Rifat (Moroccan Tea Biscuits)

Arielle Nir Mamiye and Efrat Navon

1½ hours

10 to 15 servings

Rifat (Moroccan Tea Biscuits) on metal tray

Moroccan tea biscuits to break the fast | Photographer: Matan Choufan

When culinary content creator Arielle Nir Mamiye and her cousin Efrat Navon would visit their grandmother Esther in Ashdod, there was always a container of rifat in the pantry ready to be enjoyed with mint tea. The biscuits are also a quintessential part of the family’s Yom Kippur break fast meal. “They are so good and the anise in them is really nice for a break fast,” Arielle explains.  

Esther brought many of her recipes, including this one, from her village in the Atlas Mountains in Morocco to Casablanca and finally to Israel in the 1950s. She made rifat with a pasta machine, but a rolling pin also works.

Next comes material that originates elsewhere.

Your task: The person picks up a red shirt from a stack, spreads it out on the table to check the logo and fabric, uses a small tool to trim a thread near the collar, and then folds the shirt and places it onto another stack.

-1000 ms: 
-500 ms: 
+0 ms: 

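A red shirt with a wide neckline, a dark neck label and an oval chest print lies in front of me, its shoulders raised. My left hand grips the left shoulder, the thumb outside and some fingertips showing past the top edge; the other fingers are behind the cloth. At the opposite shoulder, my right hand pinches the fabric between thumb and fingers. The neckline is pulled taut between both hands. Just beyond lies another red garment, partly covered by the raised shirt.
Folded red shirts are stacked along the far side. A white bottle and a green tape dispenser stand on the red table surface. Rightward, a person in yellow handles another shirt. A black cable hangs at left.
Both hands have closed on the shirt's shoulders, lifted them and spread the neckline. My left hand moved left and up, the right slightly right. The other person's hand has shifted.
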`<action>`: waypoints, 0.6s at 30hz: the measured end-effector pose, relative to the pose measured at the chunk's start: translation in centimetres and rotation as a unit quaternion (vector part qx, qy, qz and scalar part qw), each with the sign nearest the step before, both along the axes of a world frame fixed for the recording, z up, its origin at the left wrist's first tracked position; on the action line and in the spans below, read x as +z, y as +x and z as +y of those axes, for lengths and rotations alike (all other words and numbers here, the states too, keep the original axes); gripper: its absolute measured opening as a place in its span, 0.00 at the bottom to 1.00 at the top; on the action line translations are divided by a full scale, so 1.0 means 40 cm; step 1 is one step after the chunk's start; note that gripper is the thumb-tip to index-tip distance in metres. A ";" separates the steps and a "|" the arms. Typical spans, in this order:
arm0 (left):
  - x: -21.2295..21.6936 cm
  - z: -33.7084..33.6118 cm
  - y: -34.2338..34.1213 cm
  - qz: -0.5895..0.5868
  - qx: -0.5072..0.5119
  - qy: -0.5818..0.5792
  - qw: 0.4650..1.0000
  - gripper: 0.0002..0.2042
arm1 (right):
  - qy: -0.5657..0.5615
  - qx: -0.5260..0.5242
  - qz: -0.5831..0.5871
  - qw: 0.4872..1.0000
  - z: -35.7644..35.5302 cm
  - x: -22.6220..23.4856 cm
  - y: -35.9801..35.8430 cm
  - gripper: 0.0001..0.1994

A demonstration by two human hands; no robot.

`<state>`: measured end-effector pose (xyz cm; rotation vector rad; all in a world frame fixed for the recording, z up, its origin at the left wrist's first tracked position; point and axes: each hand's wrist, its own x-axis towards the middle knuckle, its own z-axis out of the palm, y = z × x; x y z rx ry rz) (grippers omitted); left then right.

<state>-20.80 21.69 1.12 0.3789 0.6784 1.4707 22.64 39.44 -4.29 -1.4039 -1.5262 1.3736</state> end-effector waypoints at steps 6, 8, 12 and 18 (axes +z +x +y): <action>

 Read more about their family in “A Moroccan Grandmother’s Love Is Rolled Into Her Couscous” on the Jewish Food Society’s archive. 

Ingredients

1 cup vegetable oil

1½ cups orange juice

1½ cups granulated sugar

3 eggs

6½ cups all-purpose flour

1½ tablespoons baking powder

2 tablespoons sesame seeds

2 tablespoons anise seeds

 

Special equipment:

Pasta maker or attachment

Fluted pastry wheel

Pastry stamp cutter 

Preparation
  1. Make the dough: Mix the vegetable oil, orange juice, sugar, and eggs in a medium mixing bowl until well combined. Set aside. Sift the flour and baking powder into a separate large mixing bowl. Add the anise and sesame seeds and stir to combine. Make a large well in the center of the flour. Gently pour the wet ingredients into the well. Use a fork to slowly stir in the edges of the well to mix the liquid ingredients with the dry ones. Continue stirring until the mixture forms a dough. Knead the dough in the bowl for about 2 to 4 minutes until the dough is completely smooth and the ingredients are well incorporated. The dough should be sticky. Cover the bowl with a kitchen towel and set aside at room temperature for about 30 minutes.
  2. Preheat the oven to 325 degrees. Line four large baking sheets with parchment paper and set aside. 
  3. Shape the dough: Attach a pasta maker to a counter or add a pasta extension to a stand mixer. Transfer the dough onto a floured surface and divide it into 6 even pieces. Take one piece of dough and set the remaining 5 pieces aside. Use your fingers to flatten the dough into a rectangle about 2 inches thick. Starting with the thickest setting of the pasta machine (most likely #1), feed the dough through the machine starting with the short edge of the rectangle and gently catch the flattened dough on the other end with your hand. Reduce the pasta machine to the next thinnest setting (most likely #2), and again feed the short side of the dough through the machine again. The dough should be about ⅛-inch thick. Alternatively, this can be done with a rolling pin. 
  4. Place the rolled out dough onto a floured surface. Using a fluted pastry wheel or a sharp knife, cut the dough into smaller rectangles, about 3-x-2½ inches. Peel off any excess dough and reserve. Once the biscuits are shaped, use a pastry stamp or a fork to poke several holes into each biscuit. 
  5. Gently transfer the shaped biscuits onto the parchment-lined baking trays. If necessary, use a knife to help peel the biscuits off of the floured surface. Repeat the dough shaping, cutting and poking process with the remaining 5 pieces of dough. Once all the biscuits are placed on baking trays, transfer them into the oven and bake for about 20 to 25 minutes until golden brown. If necessary, bake the biscuits in batches of 2 baking trays at a time. You can shape all the excess dough into one unified piece and make more biscuits using this dough.
  6. Set the rifat aside to cool for about 10 minutes.
  7. Serve with a side of Moroccan tea. Any leftovers can be stored in an airtight container for 10 days.